WHAT THE TASK ASKS: The lines below that include "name" are to be found and copied.

---+---

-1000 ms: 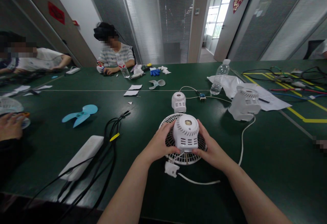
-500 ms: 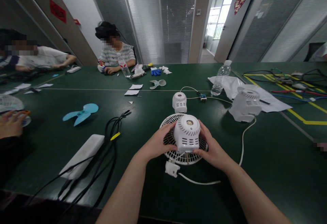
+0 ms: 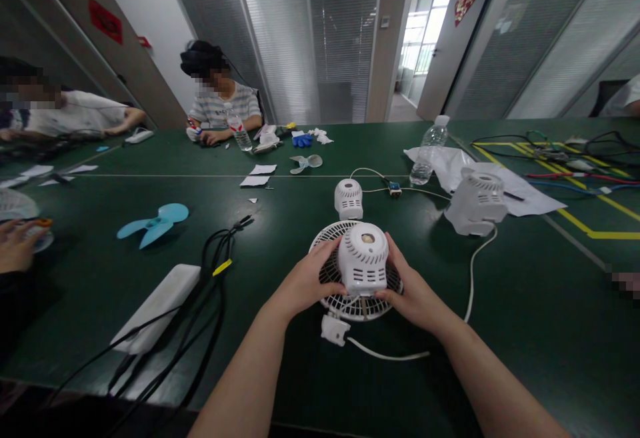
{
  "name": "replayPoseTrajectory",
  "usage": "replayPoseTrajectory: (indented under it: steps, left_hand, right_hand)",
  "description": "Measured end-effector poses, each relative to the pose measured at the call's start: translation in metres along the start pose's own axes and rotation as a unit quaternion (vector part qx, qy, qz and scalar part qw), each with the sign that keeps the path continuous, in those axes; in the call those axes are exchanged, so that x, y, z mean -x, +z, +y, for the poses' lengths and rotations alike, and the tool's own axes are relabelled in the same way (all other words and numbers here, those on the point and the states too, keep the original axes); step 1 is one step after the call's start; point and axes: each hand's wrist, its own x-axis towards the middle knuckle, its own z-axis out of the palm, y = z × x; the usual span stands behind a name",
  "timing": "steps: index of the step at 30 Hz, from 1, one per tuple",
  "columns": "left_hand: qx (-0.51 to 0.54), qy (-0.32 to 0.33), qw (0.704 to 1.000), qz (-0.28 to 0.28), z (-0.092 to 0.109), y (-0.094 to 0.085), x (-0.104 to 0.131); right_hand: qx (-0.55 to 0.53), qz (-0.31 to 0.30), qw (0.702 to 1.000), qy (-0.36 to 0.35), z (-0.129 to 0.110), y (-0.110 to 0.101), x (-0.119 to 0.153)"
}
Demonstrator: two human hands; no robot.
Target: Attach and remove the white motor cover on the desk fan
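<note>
A white vented motor housing (image 3: 364, 258) sits over a round white fan grille (image 3: 330, 231) on the green table. My left hand (image 3: 313, 275) grips the left side of the housing, thumb near its lower edge. On the opposite side my right hand (image 3: 413, 291) holds it the same way, fingers partly hidden behind it. Just below the grille lies a small white bracket (image 3: 335, 329) with a white cable running right. Behind the grille stands a smaller white housing (image 3: 349, 199).
Another white housing (image 3: 477, 201) stands right, near a plastic bottle (image 3: 429, 151) and paper. On the left lie a blue fan blade (image 3: 155, 223), a white power strip (image 3: 159, 308) and black cables (image 3: 217, 298). People sit at the far left and across the table (image 3: 280, 245).
The whole view has shifted slightly. Both my hands remain on the housing, which looks tilted a little differently.
</note>
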Motion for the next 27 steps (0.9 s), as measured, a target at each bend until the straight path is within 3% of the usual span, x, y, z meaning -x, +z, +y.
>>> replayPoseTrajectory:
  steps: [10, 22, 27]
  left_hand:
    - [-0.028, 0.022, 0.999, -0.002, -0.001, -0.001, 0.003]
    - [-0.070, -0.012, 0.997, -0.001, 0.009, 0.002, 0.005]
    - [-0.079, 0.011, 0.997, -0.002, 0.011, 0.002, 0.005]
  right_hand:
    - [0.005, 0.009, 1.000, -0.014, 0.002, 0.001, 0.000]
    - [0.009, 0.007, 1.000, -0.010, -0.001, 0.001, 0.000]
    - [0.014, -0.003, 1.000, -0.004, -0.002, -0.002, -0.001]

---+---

SOLUTION:
  "name": "replayPoseTrajectory",
  "description": "Measured end-effector poses, each relative to the pose measured at the call's start: translation in metres along the start pose's own axes and rotation as a unit quaternion (vector part qx, qy, qz and scalar part qw), each with the sign that keeps the path continuous, in those axes; in the call those axes are exchanged, so that x, y, z mean -x, +z, +y, for the poses' lengths and rotations alike, and the tool's own axes are relabelled in the same way (all other words and numbers here, those on the point and the states too, keep the original axes); step 1 is one step after the call's start; point and axes: each hand's wrist, its own x-axis towards the middle knuckle, its own z-axis out of the palm, y = z × x; the usual span stands behind a name",

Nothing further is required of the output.